**TASK DIRECTIONS:** Below are the records; repeat exactly their lines between the line holding "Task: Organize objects" and the line holding "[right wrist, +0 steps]", inclusive, skipping the pictures.

**TASK MATERIAL:**
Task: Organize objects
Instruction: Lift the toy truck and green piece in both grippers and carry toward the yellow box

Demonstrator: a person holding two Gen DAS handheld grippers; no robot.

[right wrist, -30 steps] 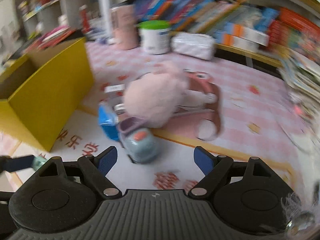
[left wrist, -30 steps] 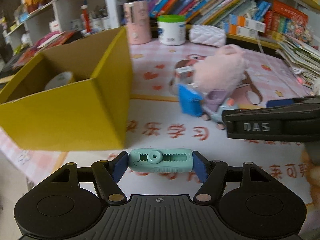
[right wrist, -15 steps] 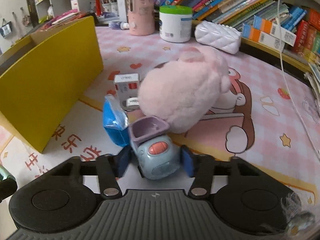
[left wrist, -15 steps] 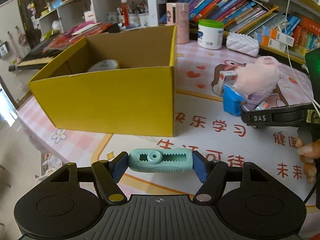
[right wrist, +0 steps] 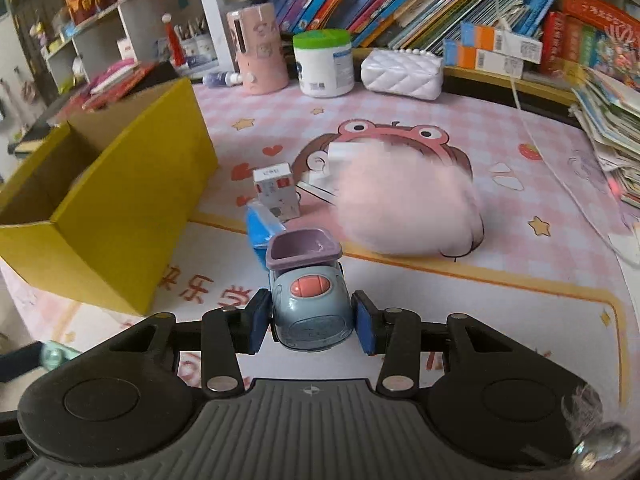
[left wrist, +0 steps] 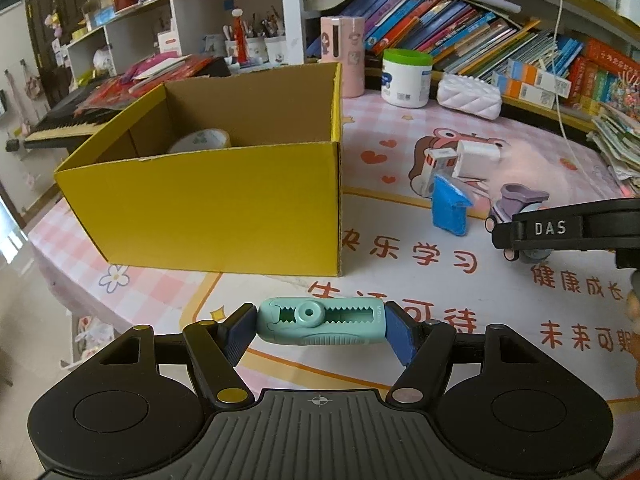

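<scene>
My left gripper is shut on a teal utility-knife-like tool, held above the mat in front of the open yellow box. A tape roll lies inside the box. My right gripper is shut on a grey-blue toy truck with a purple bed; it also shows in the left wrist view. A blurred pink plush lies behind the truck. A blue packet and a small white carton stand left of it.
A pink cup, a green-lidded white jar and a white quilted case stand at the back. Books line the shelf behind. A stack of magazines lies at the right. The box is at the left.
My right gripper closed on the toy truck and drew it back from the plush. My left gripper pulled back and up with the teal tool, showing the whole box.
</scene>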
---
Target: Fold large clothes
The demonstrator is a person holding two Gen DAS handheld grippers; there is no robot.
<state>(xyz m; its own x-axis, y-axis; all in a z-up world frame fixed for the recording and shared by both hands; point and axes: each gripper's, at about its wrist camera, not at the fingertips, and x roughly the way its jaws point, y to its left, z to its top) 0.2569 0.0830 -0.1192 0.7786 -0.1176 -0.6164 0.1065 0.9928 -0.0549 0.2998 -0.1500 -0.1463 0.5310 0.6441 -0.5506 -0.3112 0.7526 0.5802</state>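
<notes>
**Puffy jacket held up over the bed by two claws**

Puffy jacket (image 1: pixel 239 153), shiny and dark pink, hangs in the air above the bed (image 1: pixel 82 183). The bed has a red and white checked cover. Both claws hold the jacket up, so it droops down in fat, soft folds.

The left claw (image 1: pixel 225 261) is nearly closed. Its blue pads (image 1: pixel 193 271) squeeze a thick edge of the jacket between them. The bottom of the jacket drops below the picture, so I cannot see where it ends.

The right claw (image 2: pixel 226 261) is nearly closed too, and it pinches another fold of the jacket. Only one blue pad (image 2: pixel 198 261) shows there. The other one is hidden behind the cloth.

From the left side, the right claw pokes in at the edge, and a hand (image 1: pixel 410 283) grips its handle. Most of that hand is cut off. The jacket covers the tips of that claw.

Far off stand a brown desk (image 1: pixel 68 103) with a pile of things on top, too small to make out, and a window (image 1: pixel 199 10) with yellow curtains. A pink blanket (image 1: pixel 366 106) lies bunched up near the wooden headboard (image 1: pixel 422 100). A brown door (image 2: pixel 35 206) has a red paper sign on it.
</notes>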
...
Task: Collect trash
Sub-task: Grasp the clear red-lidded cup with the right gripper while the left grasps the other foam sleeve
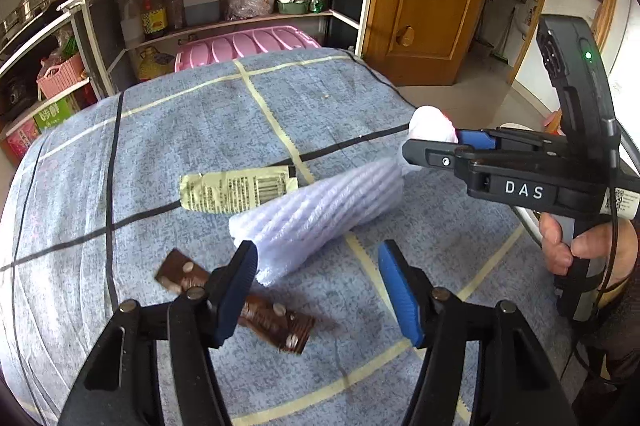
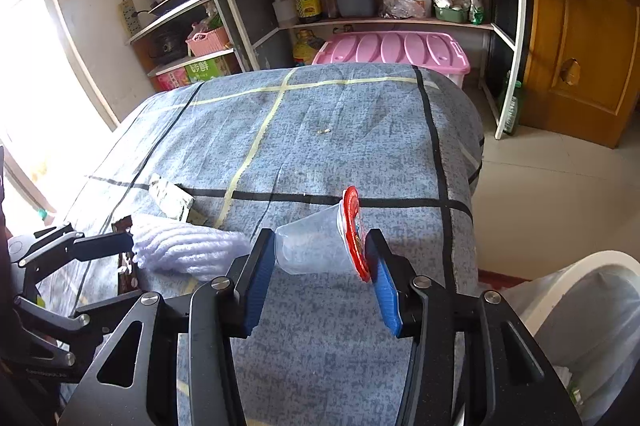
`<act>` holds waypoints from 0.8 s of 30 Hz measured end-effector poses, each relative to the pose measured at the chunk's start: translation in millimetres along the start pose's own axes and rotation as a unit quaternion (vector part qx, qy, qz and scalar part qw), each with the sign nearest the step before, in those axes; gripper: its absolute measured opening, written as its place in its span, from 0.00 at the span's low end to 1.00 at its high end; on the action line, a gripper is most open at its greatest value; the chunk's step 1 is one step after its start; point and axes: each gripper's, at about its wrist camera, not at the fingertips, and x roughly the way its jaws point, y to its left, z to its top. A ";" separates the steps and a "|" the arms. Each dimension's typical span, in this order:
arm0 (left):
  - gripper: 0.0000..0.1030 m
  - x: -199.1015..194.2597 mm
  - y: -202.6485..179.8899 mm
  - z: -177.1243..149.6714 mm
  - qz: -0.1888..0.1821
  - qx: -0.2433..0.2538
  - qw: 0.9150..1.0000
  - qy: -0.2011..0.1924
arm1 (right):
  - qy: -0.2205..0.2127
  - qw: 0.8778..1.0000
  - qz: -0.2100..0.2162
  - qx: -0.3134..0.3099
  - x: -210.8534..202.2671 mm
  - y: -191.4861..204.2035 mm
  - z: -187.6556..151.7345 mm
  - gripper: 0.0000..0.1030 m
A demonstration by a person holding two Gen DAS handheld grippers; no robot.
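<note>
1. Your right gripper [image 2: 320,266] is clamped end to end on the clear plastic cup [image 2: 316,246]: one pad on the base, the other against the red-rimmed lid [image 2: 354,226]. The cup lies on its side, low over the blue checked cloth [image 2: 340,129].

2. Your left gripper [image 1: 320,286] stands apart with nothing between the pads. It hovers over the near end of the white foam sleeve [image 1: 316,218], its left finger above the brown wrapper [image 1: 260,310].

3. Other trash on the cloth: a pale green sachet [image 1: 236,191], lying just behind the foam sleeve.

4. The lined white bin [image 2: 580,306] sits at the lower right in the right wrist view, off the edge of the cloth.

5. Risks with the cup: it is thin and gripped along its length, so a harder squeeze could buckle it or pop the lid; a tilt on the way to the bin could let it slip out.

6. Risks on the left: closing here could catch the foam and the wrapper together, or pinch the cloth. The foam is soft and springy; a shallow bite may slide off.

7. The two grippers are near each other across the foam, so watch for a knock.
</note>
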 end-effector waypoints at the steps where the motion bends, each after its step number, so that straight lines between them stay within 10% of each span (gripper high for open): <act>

**SOLVED PROBLEM:**
Task: Organize objects
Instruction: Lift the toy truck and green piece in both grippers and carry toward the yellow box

Demonstrator: a person holding two Gen DAS handheld grippers; no robot.

[right wrist, -30 steps] 
[left wrist, -30 steps] 
[right wrist, -15 steps] 
[left wrist, -15 steps] 
[right wrist, +0 steps] 

The exercise was answered completely.